The Ohio Game Developer Expo will be held October 24-26 at COSI. The application for the Rapid-Fire Pitch Competition will be posted on October 1 to www.ohiogamedevexpo.com, which is also where attendees can purchase event tickets.

Welcome to [Virtual] Thunderdome

Columbus is finally getting another major league pro arena, and it’s possible that LeBron and Kevin Durant could square off there, but it’s not quite what Mayor Coleman and thousands of NBA fans had hoped. The battle would only be virtual – in NBA 2K15 or some other iteration of EA Sports’ popular series – as the venue is the MLG.tv Columbus Arena, home to Major League Gaming and just the second stadium dedicated to video game tournaments in the country.

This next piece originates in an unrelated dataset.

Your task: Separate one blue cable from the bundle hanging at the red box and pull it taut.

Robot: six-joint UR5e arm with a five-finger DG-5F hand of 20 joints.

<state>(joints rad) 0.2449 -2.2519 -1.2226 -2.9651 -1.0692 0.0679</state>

MLG will host its first event October 24-26 – which coincides with the Ohio Game Developer Expo but is unrelated – a Call of Duty: Ghosts tournament that will award $75,000 in prizes. MLG Arena will feature bleacher seating for hundreds of spectators, soundproof booths for competitors, and live commentary in its 14,000-square-foot space near the airport in the former Kingdom of Bounce, which already resembled a video game world. It will host live events year-round and will broadcast programming and tournaments on MLG.tv.

Sundance Giovanni, MLG’s CEO and possibly a video game character himself, referred to the local facility as the company’s “flagship venue,” with MLG Stadium in China scheduled for a 2017 ribbon-cutting.